TASK PROMPT:
Find the lines of data that contain the string "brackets", then list them.

DATA SHOWN:
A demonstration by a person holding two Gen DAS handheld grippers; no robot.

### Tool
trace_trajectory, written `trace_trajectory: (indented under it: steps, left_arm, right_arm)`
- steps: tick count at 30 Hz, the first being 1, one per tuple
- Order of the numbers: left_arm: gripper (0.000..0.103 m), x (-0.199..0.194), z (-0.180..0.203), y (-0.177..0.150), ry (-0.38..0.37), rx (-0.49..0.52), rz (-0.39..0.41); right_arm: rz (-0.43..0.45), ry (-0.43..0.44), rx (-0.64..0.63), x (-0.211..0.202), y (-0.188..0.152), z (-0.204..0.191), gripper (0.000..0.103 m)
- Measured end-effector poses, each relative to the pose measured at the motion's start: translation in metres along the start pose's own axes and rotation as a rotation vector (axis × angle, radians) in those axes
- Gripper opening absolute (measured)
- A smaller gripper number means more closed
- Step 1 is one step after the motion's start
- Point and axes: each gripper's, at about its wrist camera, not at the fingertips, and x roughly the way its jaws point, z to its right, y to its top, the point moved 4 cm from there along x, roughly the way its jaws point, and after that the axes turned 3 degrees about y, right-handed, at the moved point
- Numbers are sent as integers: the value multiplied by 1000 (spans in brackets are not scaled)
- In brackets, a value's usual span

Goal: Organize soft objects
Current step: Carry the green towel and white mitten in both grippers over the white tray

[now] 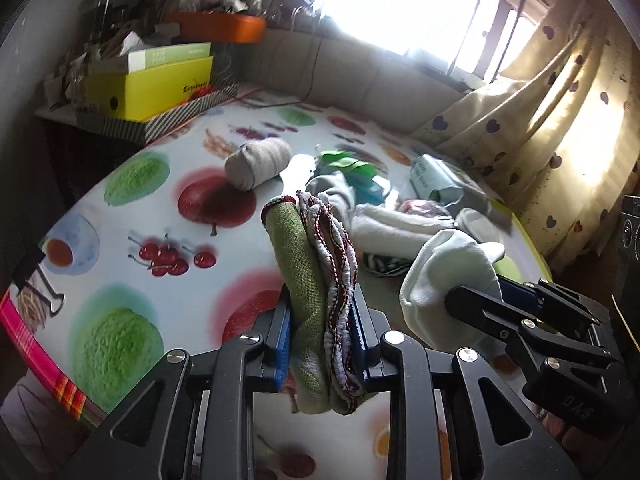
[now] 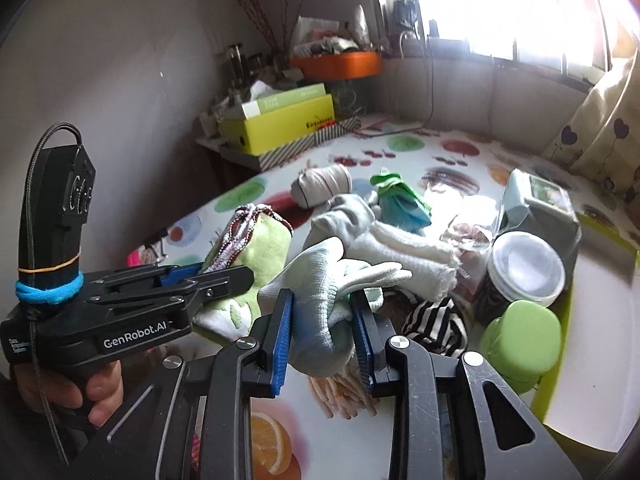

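— Above the fruit-printed surface (image 1: 132, 216), what is the left tool (image 1: 320, 344) doing?
— It is clamping a folded green cloth (image 1: 298, 248) with red-and-white trim, holding it upright off the surface.
— And the right tool (image 2: 323, 322)?
— It is squeezing a pale mint sock (image 2: 320, 280), just beside the left tool.
— Where are the other soft things lying?
— A rolled grey sock (image 1: 258, 162) is sitting alone farther back; a heap of socks (image 2: 384, 240) is lying beside a green-lidded jar (image 2: 520, 336).
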Motion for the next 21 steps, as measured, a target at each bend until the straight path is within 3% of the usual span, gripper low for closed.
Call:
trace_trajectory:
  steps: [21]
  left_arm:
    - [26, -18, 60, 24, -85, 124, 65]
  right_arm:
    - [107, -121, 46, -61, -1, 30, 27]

ANSWER TO THIS PROBLEM:
- Numbers are sent as integers: the value multiplied by 1000 (spans in brackets are not scaled)
- In brackets, a value's usual span

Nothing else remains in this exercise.